Wednesday, July 8, 2009

Branded to Kill (1967)

By Eric Jessen 7/7/09

Branded to Kill is a jumbled mess of originality. There is an incomprehensible story, one ridiculous killing after another, naked women everywhere, and a camera that jumps from one strange sometimes awkward but sometimes brilliant angle to the next. It's like Jean-Pierre Melville's Le Samurai or Goldfinger or one of John Woo's better movies gone totally insane and out of control. But of course, I thought it was fantastic. Yes it needs some tidying up (or maybe that would ruin it), but I must commend director Seijun Sezuki for making a movie that jumps out of the screen.
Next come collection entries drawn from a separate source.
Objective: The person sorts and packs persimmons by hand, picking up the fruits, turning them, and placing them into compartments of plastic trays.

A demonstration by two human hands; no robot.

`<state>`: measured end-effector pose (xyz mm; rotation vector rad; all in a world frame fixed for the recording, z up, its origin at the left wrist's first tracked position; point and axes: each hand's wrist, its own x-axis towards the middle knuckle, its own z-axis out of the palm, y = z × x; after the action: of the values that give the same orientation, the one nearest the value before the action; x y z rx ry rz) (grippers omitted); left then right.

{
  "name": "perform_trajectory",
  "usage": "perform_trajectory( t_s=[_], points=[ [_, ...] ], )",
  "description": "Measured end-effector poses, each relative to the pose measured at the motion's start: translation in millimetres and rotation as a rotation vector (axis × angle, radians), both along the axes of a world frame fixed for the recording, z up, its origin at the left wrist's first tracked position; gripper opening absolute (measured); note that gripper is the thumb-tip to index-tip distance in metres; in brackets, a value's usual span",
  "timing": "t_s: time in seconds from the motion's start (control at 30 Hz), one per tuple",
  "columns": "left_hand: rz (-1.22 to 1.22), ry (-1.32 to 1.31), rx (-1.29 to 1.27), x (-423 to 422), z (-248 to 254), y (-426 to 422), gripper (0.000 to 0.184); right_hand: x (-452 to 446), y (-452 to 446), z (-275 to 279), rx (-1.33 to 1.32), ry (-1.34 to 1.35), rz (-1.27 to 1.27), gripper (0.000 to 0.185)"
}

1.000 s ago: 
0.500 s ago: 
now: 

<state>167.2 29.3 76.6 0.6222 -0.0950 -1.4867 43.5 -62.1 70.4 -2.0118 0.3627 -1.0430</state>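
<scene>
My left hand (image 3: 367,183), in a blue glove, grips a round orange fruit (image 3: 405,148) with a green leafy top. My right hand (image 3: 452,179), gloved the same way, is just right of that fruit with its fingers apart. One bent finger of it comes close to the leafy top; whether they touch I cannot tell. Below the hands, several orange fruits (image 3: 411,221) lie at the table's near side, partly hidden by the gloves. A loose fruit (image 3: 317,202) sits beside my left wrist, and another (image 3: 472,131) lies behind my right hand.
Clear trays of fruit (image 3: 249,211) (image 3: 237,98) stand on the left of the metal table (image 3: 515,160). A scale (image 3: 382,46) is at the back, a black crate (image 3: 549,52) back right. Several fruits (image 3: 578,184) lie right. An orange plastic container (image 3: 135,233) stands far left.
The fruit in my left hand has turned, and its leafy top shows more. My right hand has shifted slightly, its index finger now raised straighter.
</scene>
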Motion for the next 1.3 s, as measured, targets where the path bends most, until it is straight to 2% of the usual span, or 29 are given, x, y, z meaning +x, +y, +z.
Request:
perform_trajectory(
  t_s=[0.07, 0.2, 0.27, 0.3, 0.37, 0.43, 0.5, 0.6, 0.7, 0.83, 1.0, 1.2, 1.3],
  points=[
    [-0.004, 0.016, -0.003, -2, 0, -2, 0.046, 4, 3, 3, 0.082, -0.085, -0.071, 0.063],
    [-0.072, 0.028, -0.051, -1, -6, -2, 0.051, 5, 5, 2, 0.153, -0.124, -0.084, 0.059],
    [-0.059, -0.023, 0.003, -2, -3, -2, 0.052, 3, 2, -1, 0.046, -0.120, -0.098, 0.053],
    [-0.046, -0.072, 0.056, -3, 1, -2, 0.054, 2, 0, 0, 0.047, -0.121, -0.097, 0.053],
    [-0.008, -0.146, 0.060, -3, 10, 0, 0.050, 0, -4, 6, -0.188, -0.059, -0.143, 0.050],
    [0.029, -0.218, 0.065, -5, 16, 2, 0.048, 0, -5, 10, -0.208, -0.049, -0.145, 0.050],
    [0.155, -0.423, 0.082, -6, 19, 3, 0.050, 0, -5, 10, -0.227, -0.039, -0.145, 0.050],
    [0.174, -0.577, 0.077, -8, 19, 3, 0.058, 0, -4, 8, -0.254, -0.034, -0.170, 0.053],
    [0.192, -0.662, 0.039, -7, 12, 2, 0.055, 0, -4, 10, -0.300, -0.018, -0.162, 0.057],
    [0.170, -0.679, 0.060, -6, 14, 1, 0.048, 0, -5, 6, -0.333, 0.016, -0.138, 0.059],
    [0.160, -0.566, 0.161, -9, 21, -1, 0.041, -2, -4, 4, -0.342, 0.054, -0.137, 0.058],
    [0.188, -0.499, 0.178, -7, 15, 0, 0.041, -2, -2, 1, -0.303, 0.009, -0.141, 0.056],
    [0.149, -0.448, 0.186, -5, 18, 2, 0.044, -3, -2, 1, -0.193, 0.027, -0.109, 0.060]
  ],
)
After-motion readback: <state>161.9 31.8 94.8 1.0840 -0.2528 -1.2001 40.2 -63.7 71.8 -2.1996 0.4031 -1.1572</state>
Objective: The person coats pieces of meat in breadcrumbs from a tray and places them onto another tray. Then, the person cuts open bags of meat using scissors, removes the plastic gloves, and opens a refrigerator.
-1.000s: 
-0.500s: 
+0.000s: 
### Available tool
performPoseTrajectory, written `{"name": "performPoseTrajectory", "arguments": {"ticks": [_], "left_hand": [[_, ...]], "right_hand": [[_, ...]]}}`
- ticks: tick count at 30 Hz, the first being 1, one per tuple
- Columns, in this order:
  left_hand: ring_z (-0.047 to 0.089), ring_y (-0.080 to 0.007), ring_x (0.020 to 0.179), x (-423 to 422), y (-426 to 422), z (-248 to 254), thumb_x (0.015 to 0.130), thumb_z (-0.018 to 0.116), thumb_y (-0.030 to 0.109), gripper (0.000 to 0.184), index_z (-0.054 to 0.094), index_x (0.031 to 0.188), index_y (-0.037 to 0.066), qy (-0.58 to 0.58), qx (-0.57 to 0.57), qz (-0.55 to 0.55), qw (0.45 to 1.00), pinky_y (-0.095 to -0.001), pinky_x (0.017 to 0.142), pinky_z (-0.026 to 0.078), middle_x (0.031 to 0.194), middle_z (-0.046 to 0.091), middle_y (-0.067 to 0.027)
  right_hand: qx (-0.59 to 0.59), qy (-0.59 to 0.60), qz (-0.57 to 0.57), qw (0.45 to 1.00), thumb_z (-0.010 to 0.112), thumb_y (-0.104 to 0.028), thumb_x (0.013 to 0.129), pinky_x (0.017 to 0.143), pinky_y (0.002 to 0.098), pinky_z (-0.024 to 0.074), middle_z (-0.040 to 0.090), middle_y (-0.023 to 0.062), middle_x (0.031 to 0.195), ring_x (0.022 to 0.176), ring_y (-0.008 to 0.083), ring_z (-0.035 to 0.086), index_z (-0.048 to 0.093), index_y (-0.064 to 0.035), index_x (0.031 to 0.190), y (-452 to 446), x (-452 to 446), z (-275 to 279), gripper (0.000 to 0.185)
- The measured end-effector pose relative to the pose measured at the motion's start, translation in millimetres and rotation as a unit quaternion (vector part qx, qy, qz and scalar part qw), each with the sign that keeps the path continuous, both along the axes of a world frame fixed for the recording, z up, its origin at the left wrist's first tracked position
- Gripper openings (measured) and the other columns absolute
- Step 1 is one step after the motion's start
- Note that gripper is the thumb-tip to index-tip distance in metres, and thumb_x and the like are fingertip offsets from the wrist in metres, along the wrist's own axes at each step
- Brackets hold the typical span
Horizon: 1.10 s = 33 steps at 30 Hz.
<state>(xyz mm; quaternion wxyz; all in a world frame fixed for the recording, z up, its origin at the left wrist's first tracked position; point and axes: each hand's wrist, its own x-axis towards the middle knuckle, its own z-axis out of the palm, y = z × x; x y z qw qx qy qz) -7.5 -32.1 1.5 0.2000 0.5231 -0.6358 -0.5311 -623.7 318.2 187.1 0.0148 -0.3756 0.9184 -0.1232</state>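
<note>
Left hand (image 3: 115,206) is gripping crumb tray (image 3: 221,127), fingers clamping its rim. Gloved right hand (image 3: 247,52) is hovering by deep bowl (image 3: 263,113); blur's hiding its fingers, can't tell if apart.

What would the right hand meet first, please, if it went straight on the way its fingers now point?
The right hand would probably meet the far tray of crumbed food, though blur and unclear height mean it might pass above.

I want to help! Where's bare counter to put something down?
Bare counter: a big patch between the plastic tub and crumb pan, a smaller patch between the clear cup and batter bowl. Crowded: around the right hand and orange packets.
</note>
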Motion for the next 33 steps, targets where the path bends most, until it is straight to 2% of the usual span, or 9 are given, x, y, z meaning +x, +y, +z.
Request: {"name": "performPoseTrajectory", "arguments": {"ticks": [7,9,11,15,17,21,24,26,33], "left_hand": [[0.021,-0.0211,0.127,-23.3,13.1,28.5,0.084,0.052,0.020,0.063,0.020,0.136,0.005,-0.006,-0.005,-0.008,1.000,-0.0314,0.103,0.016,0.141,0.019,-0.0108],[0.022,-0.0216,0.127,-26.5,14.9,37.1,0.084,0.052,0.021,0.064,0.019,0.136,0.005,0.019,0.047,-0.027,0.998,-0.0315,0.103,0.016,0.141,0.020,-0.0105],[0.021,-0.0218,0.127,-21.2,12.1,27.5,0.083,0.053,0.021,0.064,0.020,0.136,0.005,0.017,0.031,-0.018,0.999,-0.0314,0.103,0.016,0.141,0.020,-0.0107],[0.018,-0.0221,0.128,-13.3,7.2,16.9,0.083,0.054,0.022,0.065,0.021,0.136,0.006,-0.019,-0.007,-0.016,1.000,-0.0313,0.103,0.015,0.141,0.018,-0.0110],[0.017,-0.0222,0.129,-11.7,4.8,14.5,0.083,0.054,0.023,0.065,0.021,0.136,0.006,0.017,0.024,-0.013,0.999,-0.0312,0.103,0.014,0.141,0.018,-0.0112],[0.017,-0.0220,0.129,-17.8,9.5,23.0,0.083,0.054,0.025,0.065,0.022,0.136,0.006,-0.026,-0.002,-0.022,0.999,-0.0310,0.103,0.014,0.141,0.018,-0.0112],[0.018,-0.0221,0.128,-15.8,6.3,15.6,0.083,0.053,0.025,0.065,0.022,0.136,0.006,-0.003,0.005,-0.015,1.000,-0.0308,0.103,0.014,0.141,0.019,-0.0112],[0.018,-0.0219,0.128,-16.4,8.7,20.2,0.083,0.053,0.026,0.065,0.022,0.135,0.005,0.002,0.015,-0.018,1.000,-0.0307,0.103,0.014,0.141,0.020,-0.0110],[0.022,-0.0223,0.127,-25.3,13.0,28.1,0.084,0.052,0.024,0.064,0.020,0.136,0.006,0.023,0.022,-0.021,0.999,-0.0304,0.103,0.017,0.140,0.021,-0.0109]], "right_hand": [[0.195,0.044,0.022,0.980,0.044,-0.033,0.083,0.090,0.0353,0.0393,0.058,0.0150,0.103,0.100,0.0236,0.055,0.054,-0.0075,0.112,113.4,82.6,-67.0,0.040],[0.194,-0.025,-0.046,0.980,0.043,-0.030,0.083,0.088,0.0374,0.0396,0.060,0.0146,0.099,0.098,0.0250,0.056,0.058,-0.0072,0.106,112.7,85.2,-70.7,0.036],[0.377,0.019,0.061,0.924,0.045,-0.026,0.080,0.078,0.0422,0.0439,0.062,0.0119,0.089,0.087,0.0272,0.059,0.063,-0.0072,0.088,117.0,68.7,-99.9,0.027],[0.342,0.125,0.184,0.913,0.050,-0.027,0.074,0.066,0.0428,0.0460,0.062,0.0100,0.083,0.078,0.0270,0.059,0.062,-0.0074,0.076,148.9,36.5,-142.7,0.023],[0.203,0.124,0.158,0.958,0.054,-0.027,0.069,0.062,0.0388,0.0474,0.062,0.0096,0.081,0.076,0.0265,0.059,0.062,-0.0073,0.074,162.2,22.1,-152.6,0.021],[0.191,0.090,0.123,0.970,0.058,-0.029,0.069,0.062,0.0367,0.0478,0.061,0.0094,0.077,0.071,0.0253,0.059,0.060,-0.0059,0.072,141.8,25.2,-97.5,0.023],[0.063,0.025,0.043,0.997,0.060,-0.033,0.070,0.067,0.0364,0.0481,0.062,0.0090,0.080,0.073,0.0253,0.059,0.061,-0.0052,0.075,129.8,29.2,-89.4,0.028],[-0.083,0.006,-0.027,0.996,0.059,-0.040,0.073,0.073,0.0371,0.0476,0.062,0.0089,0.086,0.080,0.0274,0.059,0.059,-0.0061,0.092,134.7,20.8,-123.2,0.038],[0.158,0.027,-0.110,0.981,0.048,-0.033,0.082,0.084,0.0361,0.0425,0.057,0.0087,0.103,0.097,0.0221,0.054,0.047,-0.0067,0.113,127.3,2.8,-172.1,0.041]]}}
It pops. It still today, 42 years later, seems inventive and radical. I thank Sezuki for influencing directors like John Woo and Quentin Tarantino. What would we do without creative violence in movies like when “killer No. 3”, our protagonist assassin, kills one of his targets from a basement by shooting up a sink pipe? How can I forget a hilariously ridiculous scene when two killers hug, then both shoot each other simultaneously in the gut, one falls to the floor, then the other executes him, flips his jacket over his shoulder, saunters away and then collapses, but just before he dies pulls his jacket over his head?
Branded to Kill is in every way absurd, and yet very exciting. Some scenes look blatantly fake and cheap, while others are handled with great directorial precision. The first half looks like a mash up of a low budget original and a well funded remake. Speaking of the first half, it was totally bewildering. The killings come so fast. Then “Killer No. 3” is in his house with his wife and she's running around naked screaming “Horny!”(She was never not naked.) Then they're having sex on a spiral staircase (which just looked uncomfortable) and then all of a sudden she is trying to kill him. Finally the wife did some explaining, and I came to my senses. The killings were all part of killer 3's assignment, and he learned the purpose from his wife just as we did. It was all because of some diamond smuggling stuff, which doesn't even matter. I realized that, of course, assassins wouldn't find out why they are killing. Their life is just one brutal killing after another with some meaningless sex in between. If they ever found out why they were killing they would be liable to squeal. (By the way, the wife turns out to be a spy, so Killer 3 kills her by shooting her in her naughty parts.)
I started looking at Branded to Kill in a different way. It's actually quite smart. It's not just exploitive of violence and naked women. Sizuki knows what he's doing. There is a thematic method to his madness. He is studying the mind of the killer. As in Le Samurai and in John Woo's The Killer.
After the wife's explanation I was in for more bewilderment. But I guess that's this movie's charm. Killer 3 falls in love. We know this because he sees butterflies (literally), with a woman named Misako. He is supposed to kill Misako but can't. Misako understands their situation perfectly. Killer 3 threatens “I can kill you with one shot” and then Misako replies “you won't until you sleep with me.” Later Misako is killed by strange men, or so it seems. Killer 3 tries to revenge her death, but then somehow gets tangled up with the mysterious “Killer No. 1” (there are many numbered killers, 1 being the best). The movie ends with a show down in a dark gymnasium where, go figure, everyone dies.
Some people may hate Branded to Kill because it doesn't really have a story and can be confusing, but that doesn't mean it is not worth seeing . Just sit back and enjoy the creativity. A beautifully weird killing can be a work of art. And a movie like Branded to Kill can be a jumbled mess of brilliance.